Ding and Gao’s main business was running illegal gambling operations, including recruiting people for foreign gaming junkets. As a result, it was not the first time that the Chinese pair had managed a laundered transaction.
Like their laundered money, Ding and Gao left the Philippines without a trace, but the duo were wrong in thinking they would be able to keep their names screened from the investigation into the money laundering.
The whole scam did not end in the casino VIP rooms. Instead it moved onto China and then perhaps even North Korea, home to Lazarus, one of the world’s most active state-sponsored hacking collectives.
According to a paper published in the British Journal of Criminology in February, Ding set up an investment company in 2007 just as Macau, in revenue terms, was becoming the world’s biggest gambling centre.
His neighbour Ding specialised in arranging off-table bets – private wagers from anonymous gamblers using bookmakers which are illegal under Chinese law.
Ding’s former business partner said that Xiamen police had arrested Ding in the city, near to his hometown, in March 2017. Ding’s sister-in-law, who requested that her name not be published, confirmed the arrest.
Gao, who hails from a village on the outskirts of Beijing, was the richest man in the area, out of which he ran an illegal casino back in 2004 according to Chinese police reports and court documents.
The documents said that thugs working for Gao beat up a group of men which they had mistaken for another gang that had previously robbed them.
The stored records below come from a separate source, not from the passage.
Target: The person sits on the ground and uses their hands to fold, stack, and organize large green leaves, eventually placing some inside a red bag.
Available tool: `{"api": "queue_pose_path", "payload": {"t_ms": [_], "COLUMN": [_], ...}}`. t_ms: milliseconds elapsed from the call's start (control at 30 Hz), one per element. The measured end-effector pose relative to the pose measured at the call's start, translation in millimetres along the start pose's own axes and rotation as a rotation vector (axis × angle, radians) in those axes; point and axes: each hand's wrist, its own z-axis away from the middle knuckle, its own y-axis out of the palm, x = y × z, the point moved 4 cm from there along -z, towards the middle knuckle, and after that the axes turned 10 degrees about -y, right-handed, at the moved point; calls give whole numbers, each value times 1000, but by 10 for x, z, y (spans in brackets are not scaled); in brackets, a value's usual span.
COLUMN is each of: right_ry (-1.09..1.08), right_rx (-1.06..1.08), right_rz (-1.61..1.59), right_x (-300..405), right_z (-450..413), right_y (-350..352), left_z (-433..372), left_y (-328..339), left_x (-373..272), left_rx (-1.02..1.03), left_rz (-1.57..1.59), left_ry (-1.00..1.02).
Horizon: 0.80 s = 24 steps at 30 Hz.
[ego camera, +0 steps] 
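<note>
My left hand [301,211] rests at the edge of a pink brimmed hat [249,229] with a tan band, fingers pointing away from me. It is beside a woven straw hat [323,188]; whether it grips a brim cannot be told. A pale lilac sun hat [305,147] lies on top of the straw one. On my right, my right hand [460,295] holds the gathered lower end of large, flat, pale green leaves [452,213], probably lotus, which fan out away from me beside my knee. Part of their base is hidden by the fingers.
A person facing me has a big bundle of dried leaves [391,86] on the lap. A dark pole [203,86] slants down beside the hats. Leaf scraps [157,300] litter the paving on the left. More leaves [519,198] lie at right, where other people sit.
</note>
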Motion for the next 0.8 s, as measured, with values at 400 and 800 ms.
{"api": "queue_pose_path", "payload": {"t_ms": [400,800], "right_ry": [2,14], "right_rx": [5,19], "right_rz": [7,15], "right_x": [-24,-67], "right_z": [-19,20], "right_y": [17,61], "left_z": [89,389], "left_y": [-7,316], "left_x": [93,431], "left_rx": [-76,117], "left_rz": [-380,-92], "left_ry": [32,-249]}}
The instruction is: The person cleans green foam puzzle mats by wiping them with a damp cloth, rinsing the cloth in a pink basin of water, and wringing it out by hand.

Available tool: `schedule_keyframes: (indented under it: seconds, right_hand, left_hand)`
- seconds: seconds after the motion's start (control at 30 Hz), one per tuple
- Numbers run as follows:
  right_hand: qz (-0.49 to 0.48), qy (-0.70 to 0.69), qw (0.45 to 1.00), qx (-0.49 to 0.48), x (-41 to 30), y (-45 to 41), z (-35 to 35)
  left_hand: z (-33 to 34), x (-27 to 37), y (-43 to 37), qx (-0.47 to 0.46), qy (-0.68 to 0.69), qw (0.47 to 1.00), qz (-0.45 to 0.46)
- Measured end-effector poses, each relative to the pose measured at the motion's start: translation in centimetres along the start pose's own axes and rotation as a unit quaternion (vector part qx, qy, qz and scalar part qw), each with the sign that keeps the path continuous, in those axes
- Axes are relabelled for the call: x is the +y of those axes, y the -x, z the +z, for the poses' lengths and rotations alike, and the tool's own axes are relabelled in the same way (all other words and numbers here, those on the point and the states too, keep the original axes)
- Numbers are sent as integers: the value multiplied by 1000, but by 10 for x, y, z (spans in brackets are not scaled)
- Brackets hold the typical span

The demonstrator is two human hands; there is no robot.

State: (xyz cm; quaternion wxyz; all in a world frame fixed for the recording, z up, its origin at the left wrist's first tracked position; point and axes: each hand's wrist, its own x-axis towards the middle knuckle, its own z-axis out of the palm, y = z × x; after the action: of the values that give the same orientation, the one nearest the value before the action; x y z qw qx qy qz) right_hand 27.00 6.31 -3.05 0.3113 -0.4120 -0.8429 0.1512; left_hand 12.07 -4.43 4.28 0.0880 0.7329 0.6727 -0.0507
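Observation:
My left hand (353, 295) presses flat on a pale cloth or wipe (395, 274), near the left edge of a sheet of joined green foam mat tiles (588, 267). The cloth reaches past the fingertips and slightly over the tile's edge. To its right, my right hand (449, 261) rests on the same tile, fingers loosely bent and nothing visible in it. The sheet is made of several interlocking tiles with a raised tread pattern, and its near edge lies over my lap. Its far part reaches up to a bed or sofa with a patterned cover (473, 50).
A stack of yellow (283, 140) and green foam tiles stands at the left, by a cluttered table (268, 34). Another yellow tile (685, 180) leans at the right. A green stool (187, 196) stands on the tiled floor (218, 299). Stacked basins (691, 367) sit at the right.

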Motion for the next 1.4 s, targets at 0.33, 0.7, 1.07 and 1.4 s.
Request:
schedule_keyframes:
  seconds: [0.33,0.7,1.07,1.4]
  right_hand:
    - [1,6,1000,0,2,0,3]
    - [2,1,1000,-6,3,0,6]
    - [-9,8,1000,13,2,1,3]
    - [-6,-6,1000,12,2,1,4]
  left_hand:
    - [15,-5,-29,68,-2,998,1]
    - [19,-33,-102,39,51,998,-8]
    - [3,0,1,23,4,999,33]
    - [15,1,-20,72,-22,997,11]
The victims reported the incident to the police, and Gao had to serve an 18-month prison sentence.
The documents added that, after his release in 2006, Gao travelled to ¬Macau and the Philippines, where he was reported to have invested as much as $2 million in businesses that ran casino VIP rooms. One of the companies that he invested in was Eastern Hawaii Leisure, which would wind up with more than a quarter of the stolen funds from Bangladesh.
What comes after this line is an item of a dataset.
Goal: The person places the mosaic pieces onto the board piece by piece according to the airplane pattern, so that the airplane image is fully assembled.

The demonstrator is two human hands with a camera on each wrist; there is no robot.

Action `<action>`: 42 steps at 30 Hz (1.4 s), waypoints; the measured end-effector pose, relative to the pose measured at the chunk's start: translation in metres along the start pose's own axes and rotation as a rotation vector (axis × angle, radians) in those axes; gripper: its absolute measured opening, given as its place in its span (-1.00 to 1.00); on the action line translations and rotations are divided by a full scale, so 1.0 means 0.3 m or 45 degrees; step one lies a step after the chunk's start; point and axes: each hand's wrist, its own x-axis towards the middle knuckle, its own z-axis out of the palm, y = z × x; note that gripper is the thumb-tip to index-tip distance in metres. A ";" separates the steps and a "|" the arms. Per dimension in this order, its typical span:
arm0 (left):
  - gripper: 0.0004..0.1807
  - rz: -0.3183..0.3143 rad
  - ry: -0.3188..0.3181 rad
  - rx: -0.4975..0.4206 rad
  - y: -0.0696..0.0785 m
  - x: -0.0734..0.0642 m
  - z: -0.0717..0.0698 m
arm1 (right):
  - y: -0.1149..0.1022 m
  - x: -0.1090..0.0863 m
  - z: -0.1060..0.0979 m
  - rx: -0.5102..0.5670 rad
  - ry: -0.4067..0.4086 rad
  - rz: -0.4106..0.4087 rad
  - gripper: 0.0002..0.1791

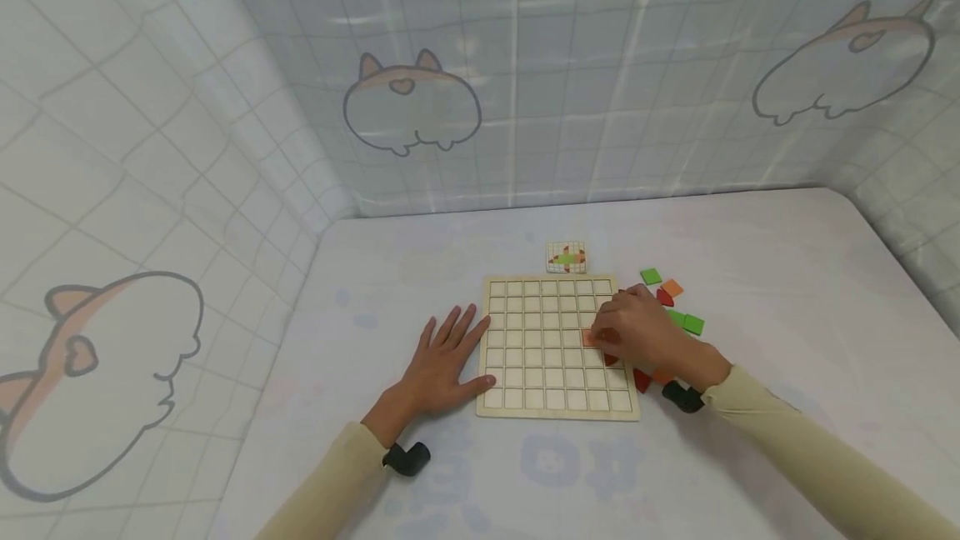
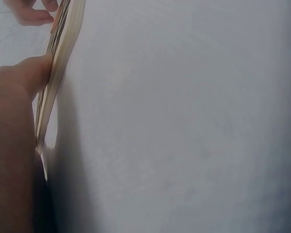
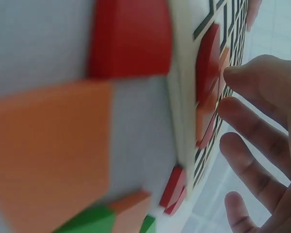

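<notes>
A pale wooden board with a grid of square cells lies flat on the table. My left hand rests palm down beside its left edge, fingers spread; the thumb and a fingertip touch that edge. Over the board's right side is my right hand, fingertips at an orange square tile. In the right wrist view, thumb and fingers are bent and apart, touching or just over orange and red pieces on the board. A red piece with slanted sides lies there; other pieces are partly hidden by the hand.
Loose green tiles, an orange tile and red pieces lie to the right of the board. A small pattern card with a coloured figure lies behind it. Patterned curtains enclose the table.
</notes>
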 end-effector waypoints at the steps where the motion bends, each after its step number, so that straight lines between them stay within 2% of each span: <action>1: -0.02 0.000 0.001 0.000 0.000 0.000 -0.001 | 0.004 -0.006 -0.002 0.006 -0.002 0.013 -0.87; 6: -0.02 0.007 0.005 -0.007 -0.001 0.001 0.001 | 0.024 -0.046 -0.013 0.055 -0.034 0.073 -0.89; 11: -0.02 0.010 0.010 -0.018 -0.003 -0.001 0.002 | 0.033 -0.098 -0.028 0.103 -0.034 0.088 -0.86; 16: -0.02 0.011 0.011 -0.022 -0.005 -0.003 0.000 | 0.030 -0.153 -0.035 0.131 -0.078 0.129 -0.85; 24: -0.03 0.009 0.010 -0.008 -0.001 0.000 0.000 | 0.009 -0.225 -0.065 0.106 -0.103 0.203 -0.81; 34: -0.03 0.006 -0.007 -0.001 -0.003 0.001 0.002 | 0.026 -0.297 -0.112 0.089 -0.260 0.248 -0.74; 38: -0.03 0.009 0.008 -0.022 -0.002 -0.001 0.003 | 0.026 -0.315 -0.116 0.082 -0.249 0.240 -0.76; 42: -0.03 0.020 0.035 -0.026 -0.002 0.001 0.007 | 0.023 -0.321 -0.112 0.044 -0.155 0.175 -0.76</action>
When Chinese authorities arrested Gao for the second time in 2012, they found that he ran one of the biggest gambling networks in the country, extending into 29 provinces and through which he had made more than $8 million. He was sentenced to four years in prison.
The sentence was, upon appeal, shortened to three years, suggesting that Gao assisted the police investigation in an unspecified manner. Court documents show he was officially released on medical parole in 2015.
The exact length of that time Gao spent in prison is, however, still unclear, as corporate records in Macau show that he formed a company there in 2014.
In August 2016, Gao’s wife Yan Wenli said that Xiamen police had again detained Gao.
When she asked the police what she could do to get him out, they are reported to have said: “Don’t bother calling a lawyer.”